「ホビージャパン」は、模型雑誌としての認識でしたが、創刊当初はミニカー紹介雑誌だったとは知りませんでした。この本は「ホビージャパン」創刊の経緯と、80年代中頃までの編集の裏側が書かれたノンフィクションです。
私が購読していたのは高校時代の1981年7月号から84年頃まで。
もともとプラモデル好きで、小さい頃からよく作っていました。最初は戦車や車、戦艦とかでしたが、宇宙戦艦ヤマトのプラモが作りたくて最初はゼンマイ駆動のおもちゃ然としたものしかなく、ぜんまいボックスを外して第3艦橋を自作すればディスプレイモデルになるな、と思い探していたちょうどその頃、バンダイからディプレイモデルが発売、そして100円のメカコレクションでガミラス、地球防衛軍の艦船が続々とプラモ化。そしてガンプラが発売されるに至り、自分史の中でのプラモ時代が最高潮に達します。
その後、イデオン、マクロスやダグラムなどのロボットもの、ウルトラマン、ゴジラなどの特撮もの、クラッシャージョウのミネルバなどなどキャラクターもののプラモに手を出したもののほとんど完成させず今に至ります。
作れなかった最大の原因は「ホビージャパン」の作例といっても過言ではありません。
毎号掲載される作例はどれも素晴らしい出来で、ワクワクしました。プラモを買ってきて、箱を開けて作例のような完成を想像する。高校生の頃って、時間があるようでなかなかない。すると今度まとまった時間が出来たらつくろーっと、と箱を閉じる。
まさかガンプラが30年以上経った今も新作が発売されるとは思っていなかったし、まして成型色そのままでも見栄えのいい完成をするとか、挙句の果てに接着剤も使わなくなるとか誰が想像したでしょう。
プラモデルを買うために模型屋さんに行列ができるとか、並べたそばから飛ぶように売れるとか、今じゃ信じられない。
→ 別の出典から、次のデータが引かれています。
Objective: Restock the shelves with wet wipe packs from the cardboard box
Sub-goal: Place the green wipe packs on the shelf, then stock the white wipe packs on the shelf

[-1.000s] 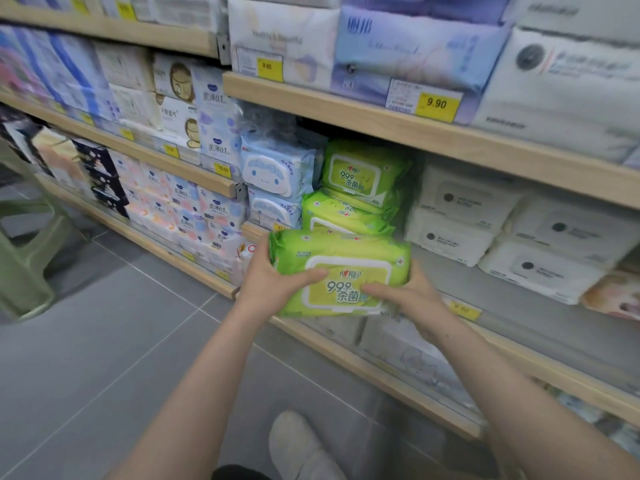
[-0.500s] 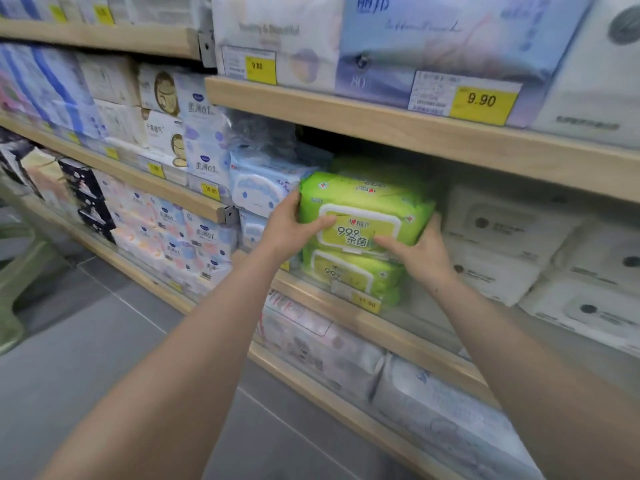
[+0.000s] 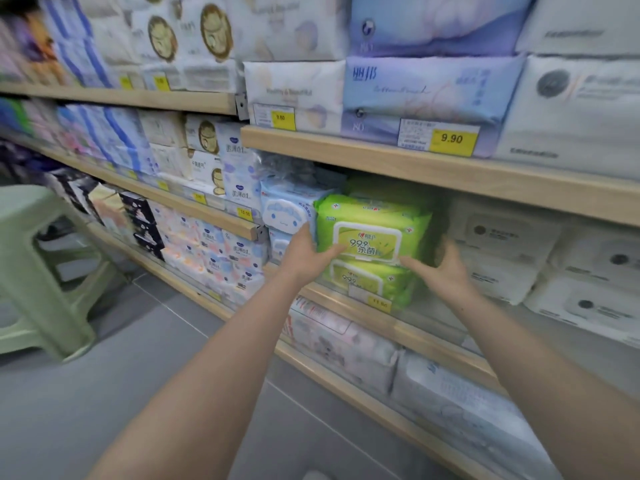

そんなプラモ少年の憧れの詰まった雑誌が「ホビージャパン」でした。
実は、就職試験受けたんですよね。
新宿のホテルサンルートが試験会場で、試験内容は小論文。1問に「ファントム」「ゼロ戦」「ハリアー」とか3つの言葉があり、それを使って短文を作るという問題が10問くらい。ミリタリーものも好きだったので意味も分かり、そもそも文学部ですから、文章を書くのも得意。なので、苦も無く試験問題は書けました。合格発表は電話がかかってくるはずですが、当日掛かってこず、翌日からゼミの合宿に行ってしまった。合宿から帰ると葉書だったか封書だったかが届いていて連絡が付かなかったので採用を見送ることにしたと。どうやら翌日電話を貰ってたらしい。今なら携帯電話とかあったんでしょうが昔は固定電話のみ、留守番電話とかもついていなかったので、時すでに遅し。編集者になる夢は露と消えたのでした。後で連絡してみたら、”三題話はすごく良くできていたと”お褒めの言葉を頂きましたが、今となってはよかったのか悪かったのか、正に運命の分かれ道でした。人生変わってただろうなぁ。
最近もプラモ無性に作りたくなることがありますが、目も見えなくなり、手先の器用さもなくなり、おもちゃ屋の棚を観てため息をつくばかり。積んであるプラモも作られることはないんだろうなぁ。1個くらいは完成させたいものです。